**To do:**
Apart from the images, the entire listing below must be restated word for word.

**Dataset content:**
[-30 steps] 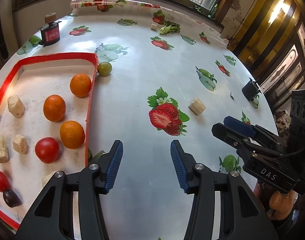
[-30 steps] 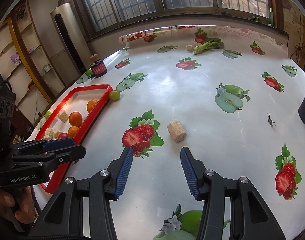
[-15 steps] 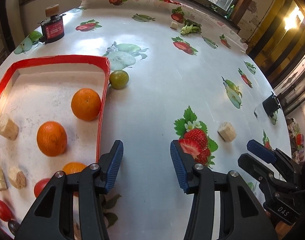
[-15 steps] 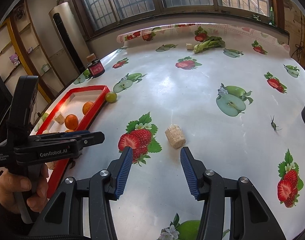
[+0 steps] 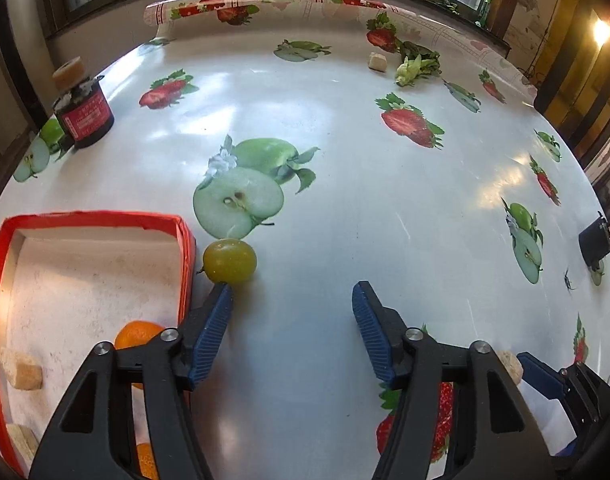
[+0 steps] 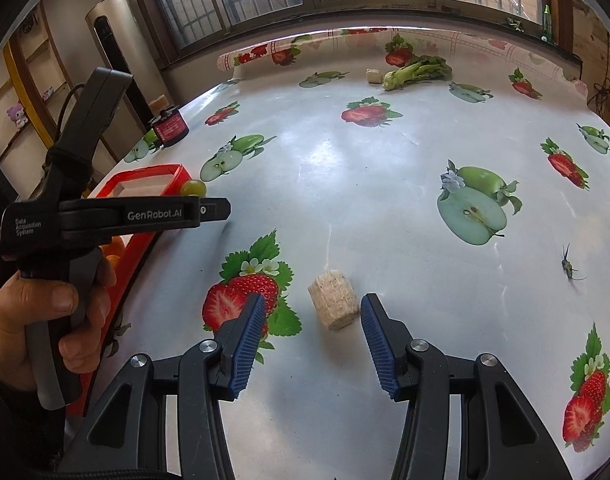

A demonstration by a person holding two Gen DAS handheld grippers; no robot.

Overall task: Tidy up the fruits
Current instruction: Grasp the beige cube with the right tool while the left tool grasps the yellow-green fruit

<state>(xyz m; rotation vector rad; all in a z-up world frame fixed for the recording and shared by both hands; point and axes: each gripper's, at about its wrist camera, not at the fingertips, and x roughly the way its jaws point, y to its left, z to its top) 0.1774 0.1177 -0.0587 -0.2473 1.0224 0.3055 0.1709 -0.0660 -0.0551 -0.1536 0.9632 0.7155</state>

**Task response:**
[-30 steps] 
[-30 steps] 
[-15 steps] 
[-15 steps] 
[+0 steps] 
[+0 steps] 

A demonstration by a person holding two Gen DAS handheld grippers; no robot.

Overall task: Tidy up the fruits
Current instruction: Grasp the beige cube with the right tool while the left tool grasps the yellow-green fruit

<state>(xyz m; rotation vector rad; all in a z-up world frame fixed for the recording and shared by both hands; point and axes: each gripper's, at about its wrist camera, not at the fingertips, and x roughly the way its jaws point, y to its left, z to its top) 0.1774 0.1177 -0.0587 -0.2473 1.0224 0.3055 0.1709 -0.0660 -0.0551 -0.1536 0.9632 0.7155</state>

The exercise has been fully answered.